▸ **The problem**: Transcribe the entire listing, keeping each word as it is.
== Information shown ==
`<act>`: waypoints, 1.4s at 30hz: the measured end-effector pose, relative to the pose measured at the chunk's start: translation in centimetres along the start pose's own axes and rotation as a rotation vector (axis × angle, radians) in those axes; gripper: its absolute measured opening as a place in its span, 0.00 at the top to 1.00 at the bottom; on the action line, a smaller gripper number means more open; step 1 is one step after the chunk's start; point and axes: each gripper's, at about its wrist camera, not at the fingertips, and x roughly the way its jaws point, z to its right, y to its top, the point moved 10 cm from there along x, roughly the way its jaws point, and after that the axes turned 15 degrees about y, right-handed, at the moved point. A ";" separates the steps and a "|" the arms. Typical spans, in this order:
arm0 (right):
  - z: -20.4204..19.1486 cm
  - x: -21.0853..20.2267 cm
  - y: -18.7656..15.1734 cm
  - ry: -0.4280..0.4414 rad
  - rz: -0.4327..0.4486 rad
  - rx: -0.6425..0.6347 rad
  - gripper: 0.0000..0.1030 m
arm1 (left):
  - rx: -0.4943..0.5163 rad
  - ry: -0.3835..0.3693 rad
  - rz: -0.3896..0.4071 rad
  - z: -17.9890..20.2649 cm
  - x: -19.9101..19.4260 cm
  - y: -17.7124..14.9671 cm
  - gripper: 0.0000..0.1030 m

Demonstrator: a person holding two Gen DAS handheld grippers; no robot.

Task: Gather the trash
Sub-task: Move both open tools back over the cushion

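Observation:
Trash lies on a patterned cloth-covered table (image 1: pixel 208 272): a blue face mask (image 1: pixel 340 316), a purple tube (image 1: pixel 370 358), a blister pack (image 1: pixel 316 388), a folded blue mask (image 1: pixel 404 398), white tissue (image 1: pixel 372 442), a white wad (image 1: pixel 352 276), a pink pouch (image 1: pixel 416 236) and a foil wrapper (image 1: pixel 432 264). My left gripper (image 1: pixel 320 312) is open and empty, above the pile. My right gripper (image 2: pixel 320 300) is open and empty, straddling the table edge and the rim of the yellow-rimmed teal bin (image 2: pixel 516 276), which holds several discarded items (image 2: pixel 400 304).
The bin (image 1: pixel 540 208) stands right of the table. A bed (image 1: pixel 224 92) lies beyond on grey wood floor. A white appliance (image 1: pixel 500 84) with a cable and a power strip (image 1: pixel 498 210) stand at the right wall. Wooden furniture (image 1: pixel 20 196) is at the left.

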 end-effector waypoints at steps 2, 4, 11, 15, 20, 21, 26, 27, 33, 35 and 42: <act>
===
▸ **Written reply**:
`<act>`: waypoints, 1.4s at 30hz: the measured end-effector pose, relative to the pose measured at the chunk's start: translation in centimetres along the start pose's own axes and rotation as a rotation vector (axis × angle, radians) in those axes; gripper: its absolute measured opening as a place in its span, 0.00 at the top to 1.00 at the bottom; on the action line, a smaller gripper number means more open; step 1 is one step after the chunk's start; point and axes: each gripper's, at about its wrist camera, not at the fingertips, and x roughly the way its jaws point, z to its right, y to its top, the point moved 10 cm from there along x, roughly the way its jaws point, and after that the axes turned 15 degrees about y, right-handed, at the moved point. A ";" separates the steps and a "|" the arms. Typical spans, in this order:
arm0 (right):
  - z: -20.4204..19.1486 cm
  - x: -21.0853..20.2267 cm
  - y: -18.7656..15.1734 cm
  - ry: -0.4280..0.4414 rad
  - rz: -0.4327..0.4486 rad
  - rx: -0.6425..0.6347 rad
  - gripper: 0.0000..0.1030 m
arm1 (left):
  - rx: -0.4943..0.5163 rad
  - ry: -0.3835..0.3693 rad
  - rz: -0.3896..0.4071 rad
  - z: -17.9890..20.2649 cm
  - x: -19.9101..19.4260 cm
  - y: -17.7124..14.9671 cm
  - gripper: 0.0000..0.1030 m

Demonstrator: a person holding two Gen DAS handheld grippers; no robot.

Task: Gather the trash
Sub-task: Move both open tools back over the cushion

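Observation:
Trash lies on a patterned cloth-covered table (image 1: pixel 208 272): a blue face mask (image 1: pixel 340 316), a purple tube (image 1: pixel 370 358), a blister pack (image 1: pixel 316 388), a folded blue mask (image 1: pixel 404 398), white tissue (image 1: pixel 372 442), a white wad (image 1: pixel 352 276), a pink pouch (image 1: pixel 416 236) and a foil wrapper (image 1: pixel 432 264). My left gripper (image 1: pixel 320 312) is open and empty, above the pile. My right gripper (image 2: pixel 320 300) is open and empty, straddling the table edge and the rim of the yellow-rimmed teal bin (image 2: pixel 516 276), which holds several discarded items (image 2: pixel 400 304).
The bin (image 1: pixel 540 208) stands right of the table. A bed (image 1: pixel 224 92) lies beyond on grey wood floor. A white appliance (image 1: pixel 500 84) with a cable and a power strip (image 1: pixel 498 210) stand at the right wall. Wooden furniture (image 1: pixel 20 196) is at the left.
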
 end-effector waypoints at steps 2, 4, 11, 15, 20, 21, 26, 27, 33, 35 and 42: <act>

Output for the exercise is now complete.